Where does "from" appear in the data? Return each line that holds it.

§ Given data
%%

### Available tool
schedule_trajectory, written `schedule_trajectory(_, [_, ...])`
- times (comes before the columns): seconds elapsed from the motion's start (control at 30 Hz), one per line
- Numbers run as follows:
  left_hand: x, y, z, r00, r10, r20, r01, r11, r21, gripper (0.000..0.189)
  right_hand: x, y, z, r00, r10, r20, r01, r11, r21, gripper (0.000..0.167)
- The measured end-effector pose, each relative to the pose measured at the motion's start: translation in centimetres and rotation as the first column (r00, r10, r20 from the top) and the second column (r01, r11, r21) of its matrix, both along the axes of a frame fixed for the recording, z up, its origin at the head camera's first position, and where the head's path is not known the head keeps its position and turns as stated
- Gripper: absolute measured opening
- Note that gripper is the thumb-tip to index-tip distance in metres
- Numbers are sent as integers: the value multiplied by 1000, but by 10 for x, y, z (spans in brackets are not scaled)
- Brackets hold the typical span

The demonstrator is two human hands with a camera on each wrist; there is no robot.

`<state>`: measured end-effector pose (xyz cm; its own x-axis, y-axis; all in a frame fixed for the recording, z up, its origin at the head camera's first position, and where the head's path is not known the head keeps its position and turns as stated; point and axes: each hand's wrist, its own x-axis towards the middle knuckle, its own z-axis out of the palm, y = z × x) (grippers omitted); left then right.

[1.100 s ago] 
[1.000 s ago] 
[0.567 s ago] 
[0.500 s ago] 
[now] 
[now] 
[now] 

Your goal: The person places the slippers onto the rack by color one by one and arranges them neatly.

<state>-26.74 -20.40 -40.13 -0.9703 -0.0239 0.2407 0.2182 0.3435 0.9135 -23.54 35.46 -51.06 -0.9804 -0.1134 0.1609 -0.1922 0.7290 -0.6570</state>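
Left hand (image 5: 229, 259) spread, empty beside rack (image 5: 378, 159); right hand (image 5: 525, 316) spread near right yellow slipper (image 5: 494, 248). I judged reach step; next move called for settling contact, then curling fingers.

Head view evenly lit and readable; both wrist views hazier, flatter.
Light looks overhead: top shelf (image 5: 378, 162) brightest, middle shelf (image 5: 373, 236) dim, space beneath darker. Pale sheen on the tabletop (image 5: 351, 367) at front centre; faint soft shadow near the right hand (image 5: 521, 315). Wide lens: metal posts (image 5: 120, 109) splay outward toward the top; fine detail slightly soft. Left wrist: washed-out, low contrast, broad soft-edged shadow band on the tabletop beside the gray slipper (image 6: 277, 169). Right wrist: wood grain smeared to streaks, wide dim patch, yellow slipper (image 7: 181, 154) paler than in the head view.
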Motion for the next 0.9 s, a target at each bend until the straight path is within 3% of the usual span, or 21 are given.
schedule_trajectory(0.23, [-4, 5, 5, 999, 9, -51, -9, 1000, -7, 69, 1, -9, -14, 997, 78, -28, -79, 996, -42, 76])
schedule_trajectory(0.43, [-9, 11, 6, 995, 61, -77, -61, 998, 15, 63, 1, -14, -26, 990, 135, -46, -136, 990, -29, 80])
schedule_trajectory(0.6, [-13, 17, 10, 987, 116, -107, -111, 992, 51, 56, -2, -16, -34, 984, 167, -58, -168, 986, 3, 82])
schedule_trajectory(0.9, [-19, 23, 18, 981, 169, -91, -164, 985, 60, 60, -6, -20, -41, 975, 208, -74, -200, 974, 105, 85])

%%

§ Finished task
- times (comes before the columns): seconds elapsed from the motion's start (control at 30 Hz), one per line
- The measured end-effector pose, each relative to the pose measured at the motion's start: translation in centimetres and rotation as the first column (r00, r10, r20 from the top) and the second column (r01, r11, r21) of its matrix, both along the axes of a frame fixed for the recording, z up, its origin at the head camera's first position, and where the head's path is not known the head keeps its position and turns as stated

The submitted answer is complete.